Trying to save time and money leads mostly to spending more time and money—and, by the end, still not completing the task as well as a professional and experienced partner would. Quality is worth money. Even more, quality and money are proportional.


AAC: Based on your experience and on the type of projects you work on, what are the technologies and products you think will dominate the market in the future?

AM: At the moment, wearables and IoT (Internet of Things) devices are trying hard to find their way into our daily lives and homes for an average customer and niche markets.

However, also keep an eye on modular products like nexpaq or Blocks, or even modular 3D printers which are turning into pick-and-place machines, laser cutters, etc. These are reaching functionality, quality, and price points which become interesting not only for universities or makers, but also for the mass market.


AAC: What inspired you to start a company that provides services when your experience was in developing? 

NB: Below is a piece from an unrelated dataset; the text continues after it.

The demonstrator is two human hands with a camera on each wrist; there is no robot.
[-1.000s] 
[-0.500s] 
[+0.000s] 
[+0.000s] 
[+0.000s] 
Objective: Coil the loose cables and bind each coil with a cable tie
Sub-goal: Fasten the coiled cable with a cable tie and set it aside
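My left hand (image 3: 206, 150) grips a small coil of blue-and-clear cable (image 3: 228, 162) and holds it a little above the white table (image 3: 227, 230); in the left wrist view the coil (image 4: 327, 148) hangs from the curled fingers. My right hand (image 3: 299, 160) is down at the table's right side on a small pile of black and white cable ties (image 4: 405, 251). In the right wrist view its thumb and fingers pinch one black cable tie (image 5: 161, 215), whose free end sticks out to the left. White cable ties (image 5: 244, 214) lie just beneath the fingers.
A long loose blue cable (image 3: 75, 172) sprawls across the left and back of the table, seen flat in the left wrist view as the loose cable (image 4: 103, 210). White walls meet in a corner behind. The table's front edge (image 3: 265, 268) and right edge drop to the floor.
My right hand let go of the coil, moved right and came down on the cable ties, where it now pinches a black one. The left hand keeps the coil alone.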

AM: I studied engineering and selected specifically Mechatronics because I always wanted to build robots, spaceships, flying cars, and all the other cool things I dreamed of as a child. But by having only two hands, 24 hours per day, and a limited budget, I learned quickly that to turn anything great into reality one needs a team.

So I built a special task force which specializes in every aspect of the product life cycle: a team with the right mixture of skills, experience, creativity, precision, love, and passion for turning every product we start into a real story. Along the way, I met many people who came to us with great ideas but the lack of such an execution engine. Now NOA Labs is that execution engine, a great connection to the “Factory of the World” located near Shenzhen and available to everyone.



The gigantic robots, spaceships, and flying cars are on my to-do list. But I need first to streamline, optimize, and scale our execution engine— our teams, processes, and automation.

Our team is made of 32 people with direct access to every single team manager or, if necessary, every team member. We've got a very nice and strong team. They're a reliable extension for my limited two hands and 24 hour days. 


Thank you so much, Alexander, for taking the time to answer our questions today.